Legal Considerations


Locus Standi

[27] In the matter of Uffindell t/a Aloe Hunting Safaris v Government of Namibia and Others (PA 141 of 2000) [2009] NAHC 51 (20 April 2009)3 Maritz J as he then was unpacked the requirement of locus standi when applying for an interdict. He explained the legal position as follows:

‘ Under common law, the question of standing (in the sense of an actionable interest) has always been regarded as an incidence of procedural law. The assessment of the concept as an aspect of procedural (rather than substantive) law allows the Court a greater measure of flexibility4 in determining whether, given the facts of the particular matter, the substance of the right or interest involved and the relief being sought, locus standi has been established. Moreover, although the nature of the interest to be shown for standing is captured in the clipped phrase “direct and substantial”, the scope and ambit thereof are not capable of exact delineation5 by rules of general application which are cast in stone.6 Whether a litigant’s interest in the subject matter of the litigation justifies engagement of the Court’s judicial powers, must be assessed with regard to the peculiar facts and circumstances of each case. What will generally not suffice, is apparent from the illuminating judgment of Botha AJ on the issue of locus standi in Jacobs en 'n Ander v Waks en Andere, 1992 (1) SA 521 (A) at 533J – 534C7: an interest which is abstract, academic, hypothetical or simply too remote8. Considerations such as that the interest is “current”, “actual” and “adequate” are vital in assessing whether a litigant has standing in the circumstances of a case.


These common law principles and the measure of flexibility they allow the Court is an important reference, but not the true criteria, for deciding standing when litigants claim that their fundamental rights and freedoms protected under the Constitution have been infringed, derogated from or diminished. Whilst it is accepted for purposes of this judgment on the basis of the Dalrymple-case9 that our law does not recognise standing on the basis of a citizen’s action to vindicate the public interest, the Court has relaxed the common law criteria to establish standing in appropriate circumstances. It has done so where the liberty of another individual is involved10 (although it has been regarded as more of an exception to the rule) and (in Britain) when it is necessary ex debito justitiae11 to curb an abuse of public power. But, it is especially within the context of the protection and promotion of human rights values after the new constitutional dispensation created on Independence, that a more purposive approach must be adopted to accord individuals and classes of individuals standing to enjoy the full benefit of their entrenched rights and to effectively maintain and enhance the values expressed therein.
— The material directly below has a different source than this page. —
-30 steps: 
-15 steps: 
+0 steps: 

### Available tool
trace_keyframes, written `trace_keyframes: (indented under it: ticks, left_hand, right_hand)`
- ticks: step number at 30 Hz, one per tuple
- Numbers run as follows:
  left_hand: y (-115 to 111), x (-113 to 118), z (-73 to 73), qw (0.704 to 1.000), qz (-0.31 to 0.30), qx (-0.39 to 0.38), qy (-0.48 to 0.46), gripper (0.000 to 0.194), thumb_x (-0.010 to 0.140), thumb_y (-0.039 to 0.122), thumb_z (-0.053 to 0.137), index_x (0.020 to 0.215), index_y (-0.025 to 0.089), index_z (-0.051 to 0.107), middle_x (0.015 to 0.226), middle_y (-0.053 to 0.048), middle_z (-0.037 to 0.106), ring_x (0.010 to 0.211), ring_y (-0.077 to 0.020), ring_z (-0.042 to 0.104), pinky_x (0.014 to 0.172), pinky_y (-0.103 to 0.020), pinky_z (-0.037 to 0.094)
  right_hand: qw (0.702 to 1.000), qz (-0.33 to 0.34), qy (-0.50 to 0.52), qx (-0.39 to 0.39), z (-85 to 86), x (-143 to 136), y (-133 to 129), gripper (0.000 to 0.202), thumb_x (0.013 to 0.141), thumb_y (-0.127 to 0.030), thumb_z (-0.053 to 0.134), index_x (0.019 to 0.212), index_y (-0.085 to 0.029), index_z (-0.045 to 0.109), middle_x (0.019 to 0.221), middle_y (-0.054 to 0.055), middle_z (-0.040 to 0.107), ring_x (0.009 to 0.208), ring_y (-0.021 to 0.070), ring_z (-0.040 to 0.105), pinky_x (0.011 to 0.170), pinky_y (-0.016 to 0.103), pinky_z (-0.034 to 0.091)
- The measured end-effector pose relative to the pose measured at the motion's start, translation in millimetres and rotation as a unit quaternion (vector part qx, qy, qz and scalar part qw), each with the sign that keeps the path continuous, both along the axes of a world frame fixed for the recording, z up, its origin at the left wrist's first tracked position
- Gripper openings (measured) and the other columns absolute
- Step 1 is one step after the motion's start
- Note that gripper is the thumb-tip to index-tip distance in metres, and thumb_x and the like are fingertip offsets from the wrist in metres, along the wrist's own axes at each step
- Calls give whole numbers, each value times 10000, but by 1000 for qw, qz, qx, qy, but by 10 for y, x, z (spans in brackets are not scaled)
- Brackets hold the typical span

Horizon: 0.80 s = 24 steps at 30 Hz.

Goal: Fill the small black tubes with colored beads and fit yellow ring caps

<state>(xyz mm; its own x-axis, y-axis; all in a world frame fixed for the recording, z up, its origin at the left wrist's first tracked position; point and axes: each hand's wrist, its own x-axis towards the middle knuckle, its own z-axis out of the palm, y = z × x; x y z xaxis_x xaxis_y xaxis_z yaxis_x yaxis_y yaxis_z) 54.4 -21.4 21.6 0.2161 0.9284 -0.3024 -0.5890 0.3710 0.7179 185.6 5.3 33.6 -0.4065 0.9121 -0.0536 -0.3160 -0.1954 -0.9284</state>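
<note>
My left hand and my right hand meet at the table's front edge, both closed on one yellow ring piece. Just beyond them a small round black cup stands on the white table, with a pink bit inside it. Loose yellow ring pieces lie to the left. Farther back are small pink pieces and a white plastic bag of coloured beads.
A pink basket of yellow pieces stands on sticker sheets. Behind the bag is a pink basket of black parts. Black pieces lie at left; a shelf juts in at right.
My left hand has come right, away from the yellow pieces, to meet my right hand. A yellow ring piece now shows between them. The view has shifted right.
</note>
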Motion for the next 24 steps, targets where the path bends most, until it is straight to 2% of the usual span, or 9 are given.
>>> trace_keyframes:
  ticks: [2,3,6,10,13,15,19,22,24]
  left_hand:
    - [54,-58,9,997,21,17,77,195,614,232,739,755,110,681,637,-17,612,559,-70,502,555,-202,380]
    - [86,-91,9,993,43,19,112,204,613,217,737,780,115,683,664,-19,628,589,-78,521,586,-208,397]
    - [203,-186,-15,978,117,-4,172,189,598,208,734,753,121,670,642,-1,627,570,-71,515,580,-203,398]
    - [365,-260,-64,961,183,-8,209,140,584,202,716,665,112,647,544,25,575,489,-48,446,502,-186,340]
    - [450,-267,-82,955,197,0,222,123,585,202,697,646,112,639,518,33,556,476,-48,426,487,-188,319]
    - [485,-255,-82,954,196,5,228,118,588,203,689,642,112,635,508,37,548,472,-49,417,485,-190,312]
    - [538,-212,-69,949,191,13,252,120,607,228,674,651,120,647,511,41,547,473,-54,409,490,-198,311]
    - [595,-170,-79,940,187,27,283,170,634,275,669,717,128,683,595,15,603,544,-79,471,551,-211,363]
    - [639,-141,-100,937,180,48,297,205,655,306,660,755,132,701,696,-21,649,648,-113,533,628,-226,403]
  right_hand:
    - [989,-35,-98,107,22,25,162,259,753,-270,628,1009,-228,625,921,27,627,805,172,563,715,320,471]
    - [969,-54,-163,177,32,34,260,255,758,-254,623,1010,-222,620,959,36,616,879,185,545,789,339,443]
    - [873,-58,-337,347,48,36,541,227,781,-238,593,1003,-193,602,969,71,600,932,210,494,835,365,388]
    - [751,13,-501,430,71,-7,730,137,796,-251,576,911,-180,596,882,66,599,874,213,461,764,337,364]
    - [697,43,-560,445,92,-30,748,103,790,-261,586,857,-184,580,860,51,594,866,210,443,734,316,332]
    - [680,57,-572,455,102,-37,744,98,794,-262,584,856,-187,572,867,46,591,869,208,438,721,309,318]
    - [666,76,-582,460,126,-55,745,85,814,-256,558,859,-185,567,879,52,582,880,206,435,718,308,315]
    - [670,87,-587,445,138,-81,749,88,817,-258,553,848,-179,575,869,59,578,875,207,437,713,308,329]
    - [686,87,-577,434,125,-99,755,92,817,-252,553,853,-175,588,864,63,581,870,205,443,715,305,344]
Albeit in a different constitutional dispensation, this is also the approach which has been adopted by the majority of the Constitutional Court in South Africa. Under s. 7(4)(a) of the South African Constitution, a person referred to in paragraph (b) thereof is entitled to apply to a competent court of law for appropriate relief (which may include a declaration of rights) when “an infringement of or threat” to any fundamental right entrenched in the Constitution is alleged. In Ferreira v Levin NO and Others; Vryenhoek and Others v Powell NO and Others, 1996 (1) SA 984 (CC) at 1082G-H] Chaskalson P expressed the views he held on the approach to locus standi under the South African Constitution as follows at par [165]:


“Whilst it is important that this Court should not be required to deal with abstract or hypothetical issues, and should devote its scarce resources to issues that are properly before it, I can see no good reason for adopting a narrow approach to the issue of standing in constitutional cases. On the contrary, it is my view that we should rather adopt a broad approach to standing. This would be consistent with the mandate given to this Court to uphold the Constitution and would serve to ensure that constitutional rights enjoy the full measure of the protection to which they are entitled. . .’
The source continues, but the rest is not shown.